▶ [Your task]: Give back the data below exactly as it was given.

▶ [Data section]:
══════════════════════════════

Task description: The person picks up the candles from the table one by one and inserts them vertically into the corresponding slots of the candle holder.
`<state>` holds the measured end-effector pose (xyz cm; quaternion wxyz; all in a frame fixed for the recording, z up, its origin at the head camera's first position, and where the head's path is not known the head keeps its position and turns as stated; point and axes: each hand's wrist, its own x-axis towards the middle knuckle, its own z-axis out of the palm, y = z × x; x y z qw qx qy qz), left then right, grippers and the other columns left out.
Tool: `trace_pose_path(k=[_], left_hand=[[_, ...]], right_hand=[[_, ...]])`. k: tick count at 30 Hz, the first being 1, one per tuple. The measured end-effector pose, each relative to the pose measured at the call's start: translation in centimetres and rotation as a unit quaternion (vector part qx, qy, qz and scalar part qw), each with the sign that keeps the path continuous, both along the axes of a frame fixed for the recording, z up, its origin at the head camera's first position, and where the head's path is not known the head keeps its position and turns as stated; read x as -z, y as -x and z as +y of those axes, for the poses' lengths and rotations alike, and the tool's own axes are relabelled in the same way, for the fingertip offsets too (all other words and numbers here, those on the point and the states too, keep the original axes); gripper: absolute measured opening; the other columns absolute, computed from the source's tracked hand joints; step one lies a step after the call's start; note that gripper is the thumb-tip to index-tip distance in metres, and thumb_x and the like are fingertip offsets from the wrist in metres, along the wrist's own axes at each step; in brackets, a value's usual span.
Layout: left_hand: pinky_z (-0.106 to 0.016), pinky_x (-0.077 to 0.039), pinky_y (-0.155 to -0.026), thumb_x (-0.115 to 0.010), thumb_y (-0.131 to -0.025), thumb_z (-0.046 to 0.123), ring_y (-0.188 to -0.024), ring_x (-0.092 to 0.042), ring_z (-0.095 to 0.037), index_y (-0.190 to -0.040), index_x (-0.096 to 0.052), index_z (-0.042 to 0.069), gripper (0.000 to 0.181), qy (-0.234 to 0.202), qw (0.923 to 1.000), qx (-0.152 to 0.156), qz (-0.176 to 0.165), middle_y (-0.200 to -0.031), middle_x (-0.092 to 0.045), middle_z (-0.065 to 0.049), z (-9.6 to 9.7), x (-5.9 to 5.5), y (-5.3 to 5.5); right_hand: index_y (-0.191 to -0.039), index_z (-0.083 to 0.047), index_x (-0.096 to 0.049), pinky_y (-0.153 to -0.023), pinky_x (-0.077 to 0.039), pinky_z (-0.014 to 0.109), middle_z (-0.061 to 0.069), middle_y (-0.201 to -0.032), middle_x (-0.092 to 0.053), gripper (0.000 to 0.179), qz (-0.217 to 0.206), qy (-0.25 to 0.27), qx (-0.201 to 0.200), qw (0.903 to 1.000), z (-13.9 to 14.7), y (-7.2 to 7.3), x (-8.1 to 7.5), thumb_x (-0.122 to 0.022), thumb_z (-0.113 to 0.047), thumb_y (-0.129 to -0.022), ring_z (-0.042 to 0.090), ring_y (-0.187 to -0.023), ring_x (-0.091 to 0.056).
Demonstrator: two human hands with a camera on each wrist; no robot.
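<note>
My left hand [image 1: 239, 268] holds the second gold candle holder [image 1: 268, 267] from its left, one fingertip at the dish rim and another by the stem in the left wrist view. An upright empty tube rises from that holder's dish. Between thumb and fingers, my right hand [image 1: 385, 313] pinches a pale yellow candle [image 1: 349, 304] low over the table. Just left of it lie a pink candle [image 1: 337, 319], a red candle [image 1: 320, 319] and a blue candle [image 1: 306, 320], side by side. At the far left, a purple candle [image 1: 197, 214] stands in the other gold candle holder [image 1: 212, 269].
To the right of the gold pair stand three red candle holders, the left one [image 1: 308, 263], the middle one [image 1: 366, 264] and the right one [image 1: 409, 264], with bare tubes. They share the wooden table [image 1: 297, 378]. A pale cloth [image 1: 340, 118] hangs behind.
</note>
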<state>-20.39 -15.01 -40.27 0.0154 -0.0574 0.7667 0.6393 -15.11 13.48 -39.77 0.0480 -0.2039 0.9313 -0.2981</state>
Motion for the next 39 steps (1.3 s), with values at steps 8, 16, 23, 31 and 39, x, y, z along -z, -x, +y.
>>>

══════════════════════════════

▶ [Written answer]:
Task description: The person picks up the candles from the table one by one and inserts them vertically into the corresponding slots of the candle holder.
`<state>` holds the measured end-effector pose (xyz cm; quaternion wxyz; all in a frame fixed for the recording, z up, its origin at the head camera's first position, and where the head's path is not known the head keeps its position and turns as stated; point and axes: each hand's wrist, its own x-axis towards the middle knuckle, its own z-axis out of the palm, y = z × x; x y z qw qx qy qz), left then right, grippers and the other columns left out.
Tool: `trace_pose_path(k=[_], left_hand=[[_, ...]], right_hand=[[_, ...]])`. k: tick count at 30 Hz, the first being 1, one per tuple. The measured end-effector pose, each relative to the pose measured at the call's start: translation in centimetres and rotation as a unit quaternion (vector part qx, qy, qz and scalar part qw), each with the sign that keeps the path continuous, both along the axes of a frame fixed for the recording, z up, its origin at the head camera's first position, and where the head's path is not known the head keeps its position and turns as stated; read x as -z, y as -x and z as +y of those axes, for the poses' lengths and rotations alike, and the tool's own axes are relabelled in the same way, for the fingertip offsets too (all other words and numbers here, those on the point and the states too, keep the original axes); gripper: absolute measured opening; the other columns absolute, computed from the source's tracked hand joints; step one lies a step after the call's start; note that gripper is the thumb-tip to index-tip distance in metres, and thumb_x and the like are fingertip offsets from the wrist in metres, along the wrist's own axes at each step; in brackets, a value's usual span.
Layout: left_hand: pinky_z (-0.106 to 0.016), pinky_x (-0.077 to 0.039), pinky_y (-0.155 to -0.026), thumb_x (-0.115 to 0.010), thumb_y (-0.131 to -0.025), thumb_z (-0.046 to 0.123), ring_y (-0.188 to -0.024), ring_x (-0.092 to 0.042), ring_z (-0.095 to 0.037), index_y (-0.190 to -0.040), index_x (-0.096 to 0.052), index_z (-0.042 to 0.069), gripper (0.000 to 0.181), qy (-0.234 to 0.202), qw (0.923 to 1.000), qx (-0.152 to 0.156), qz (-0.176 to 0.165), middle_y (-0.200 to -0.031), middle_x (-0.092 to 0.045), middle_z (-0.065 to 0.049), z (-9.6 to 9.7), x (-5.9 to 5.5), y (-5.3 to 5.5); right_hand: index_y (-0.191 to -0.039), index_z (-0.083 to 0.047), index_x (-0.096 to 0.049), pinky_y (-0.153 to -0.023), pinky_x (-0.077 to 0.039), pinky_z (-0.014 to 0.109), middle_z (-0.061 to 0.069), middle_y (-0.201 to -0.032), middle_x (-0.092 to 0.053), gripper (0.000 to 0.179), qz (-0.217 to 0.206), qy (-0.25 to 0.27), qx (-0.201 to 0.200), qw (0.903 to 1.000), z (-13.9 to 14.7), y (-7.2 to 7.3), x (-8.1 to 7.5), thumb_x (-0.122 to 0.022), thumb_z (-0.113 to 0.047), thumb_y (-0.129 to -0.022), ring_z (-0.042 to 0.090), ring_y (-0.187 to -0.023), ring_x (-0.091 to 0.056).
Demonstrator: two human hands with a camera on each wrist; no robot.
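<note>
My left hand [image 1: 239, 268] holds the second gold candle holder [image 1: 268, 267] from its left, one fingertip at the dish rim and another by the stem in the left wrist view. An upright empty tube rises from that holder's dish. Between thumb and fingers, my right hand [image 1: 385, 313] pinches a pale yellow candle [image 1: 349, 304] low over the table. Just left of it lie a pink candle [image 1: 337, 319], a red candle [image 1: 320, 319] and a blue candle [image 1: 306, 320], side by side. At the far left, a purple candle [image 1: 197, 214] stands in the other gold candle holder [image 1: 212, 269].
To the right of the gold pair stand three red candle holders, the left one [image 1: 308, 263], the middle one [image 1: 366, 264] and the right one [image 1: 409, 264], with bare tubes. They share the wooden table [image 1: 297, 378]. A pale cloth [image 1: 340, 118] hangs behind.
</note>
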<state>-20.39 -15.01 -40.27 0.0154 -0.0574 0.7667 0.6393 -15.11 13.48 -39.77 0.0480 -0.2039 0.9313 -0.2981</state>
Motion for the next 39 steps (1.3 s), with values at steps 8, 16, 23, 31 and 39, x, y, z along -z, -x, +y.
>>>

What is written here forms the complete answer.